Assigned task: Copy the data exactly. Images are to be left out.

Available data:
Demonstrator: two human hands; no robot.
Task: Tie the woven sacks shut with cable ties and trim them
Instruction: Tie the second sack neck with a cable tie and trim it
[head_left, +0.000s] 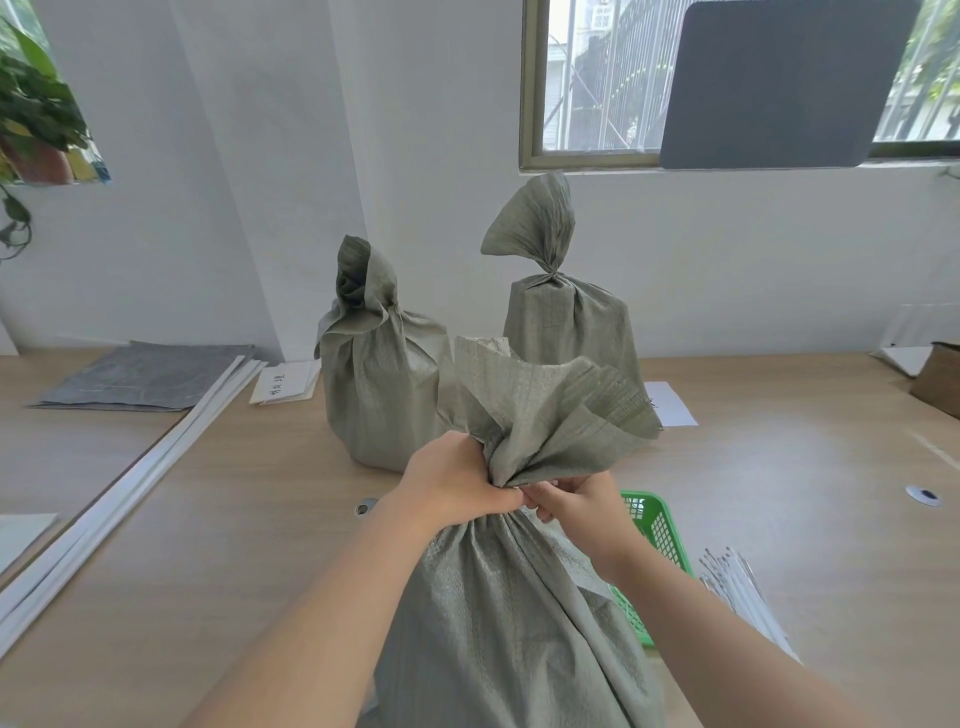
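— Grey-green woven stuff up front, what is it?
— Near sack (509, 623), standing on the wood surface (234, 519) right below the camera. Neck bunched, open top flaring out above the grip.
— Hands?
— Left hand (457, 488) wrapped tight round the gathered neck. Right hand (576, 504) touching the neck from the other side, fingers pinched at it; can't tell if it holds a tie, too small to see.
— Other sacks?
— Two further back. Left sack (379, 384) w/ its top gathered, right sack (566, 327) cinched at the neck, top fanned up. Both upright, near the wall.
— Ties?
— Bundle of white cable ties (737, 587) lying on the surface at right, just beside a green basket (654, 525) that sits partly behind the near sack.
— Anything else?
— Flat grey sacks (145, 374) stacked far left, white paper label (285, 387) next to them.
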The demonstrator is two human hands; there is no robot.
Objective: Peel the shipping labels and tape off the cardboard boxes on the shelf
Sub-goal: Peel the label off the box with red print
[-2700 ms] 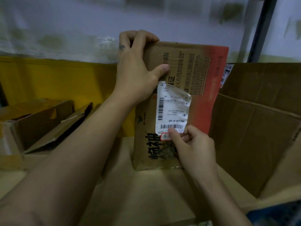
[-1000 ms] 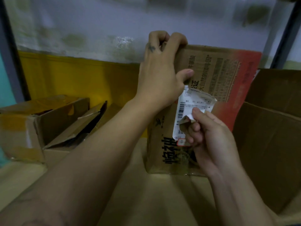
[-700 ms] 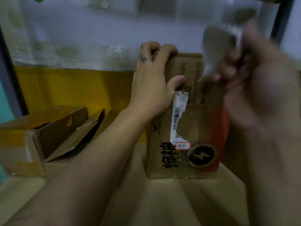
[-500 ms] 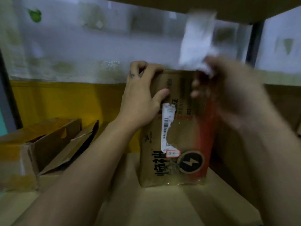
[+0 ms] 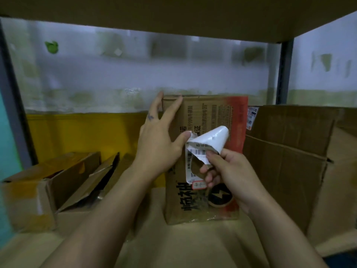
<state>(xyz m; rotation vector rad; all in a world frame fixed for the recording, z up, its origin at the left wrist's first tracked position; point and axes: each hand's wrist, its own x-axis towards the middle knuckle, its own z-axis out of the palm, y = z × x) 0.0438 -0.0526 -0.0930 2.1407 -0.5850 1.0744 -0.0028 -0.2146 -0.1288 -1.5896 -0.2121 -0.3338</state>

Answer space:
Demonstrator: two human hands; no robot.
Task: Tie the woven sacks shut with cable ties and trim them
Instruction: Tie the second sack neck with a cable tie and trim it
[head_left, +0.000s] 
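— Grey-green woven stuff up front, what is it?
— Near sack (509, 623), standing on the wood surface (234, 519) right below the camera. Neck bunched, open top flaring out above the grip.
— Hands?
— Left hand (457, 488) wrapped tight round the gathered neck. Right hand (576, 504) touching the neck from the other side, fingers pinched at it; can't tell if it holds a tie, too small to see.
— Other sacks?
— Two further back. Left sack (379, 384) w/ its top gathered, right sack (566, 327) cinched at the neck, top fanned up. Both upright, near the wall.
— Ties?
— Bundle of white cable ties (737, 587) lying on the surface at right, just beside a green basket (654, 525) that sits partly behind the near sack.
— Anything else?
— Flat grey sacks (145, 374) stacked far left, white paper label (285, 387) next to them.
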The demonstrator is two human hands; there is no robot.
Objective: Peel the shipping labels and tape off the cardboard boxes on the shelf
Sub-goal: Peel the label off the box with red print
[-2700 ms] 
[-1000 ms] 
[-700 ms] 
[-500 ms] 
[+0 ms] 
<state>(xyz m; rotation vector rad; all in a world frame fixed for the recording, z up, its origin at the left wrist's first tracked position; point and axes: each hand's wrist, its own x-axis towards the middle knuckle, its own z-axis out of the palm, y = z × x) 0.0438 -0.0526 -0.0930 2.1407 -0.5850 1.0744 -0.0028 -0.2146 -0.1288 -1.5896 -0.2121 -0.3338</state>

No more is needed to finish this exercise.